The Hidden Markov Model is said to be the fastest and efficient way to solve NLP problems. According to the book, lots of NLP problems such as machine learning, automatic correction and speech recognition can be considered as problems of decoding in a communiacation system, which makes problems more easily to solve than focusing more attention in grammar and syntax. In simple words, the task is to restore signal o1, o2, o3... after transformations into the original signal s1, s2, s3. And the Hidden Markov Model can be adapted to solve these problems. Markov put forwad a simplified assumption that the probability distribution of every status in a ramdom process is merely related to its previous status.
Some content in Ch 3 is related to the assumption. Based on the assumption we have the Markov Chain, and the Hidden Markov Model is the extention of the Markov Chain.

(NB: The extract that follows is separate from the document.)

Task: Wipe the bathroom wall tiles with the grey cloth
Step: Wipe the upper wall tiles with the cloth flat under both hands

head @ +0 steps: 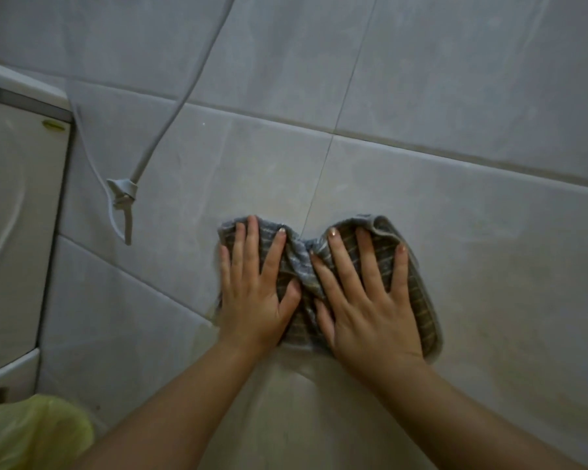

Another topic I'm interested in is about graphs and crawlers. I've written plenty of crawlers for fun or to scratch some useful info. But previously the most things I was considering were how to organize the data structure to make data well stored and seldom has I considered about graphs. Maybe that's because mostly I run my crawlers in a single website. And the crawler the book describes is something more like a search engine. A search engine is also a crawler, a very very big crawler. Crawlers for search engines traverse each hyper link in each website once using Graph Traversal and also a hash list. Websites here are like nodes, and hyper links are like arcs in a graph.
In this term I plan to learn the Markov Model as well as other popular machine learning models in depth, not only things on surface but also derivations related to them. And I wanna write a raw model of machine translation for multiple languages, with my experience in NLP Lab. Also I wanna apply the graph theory to crawlers. Text matching is also fun, maybe I will adapt it in a searching func.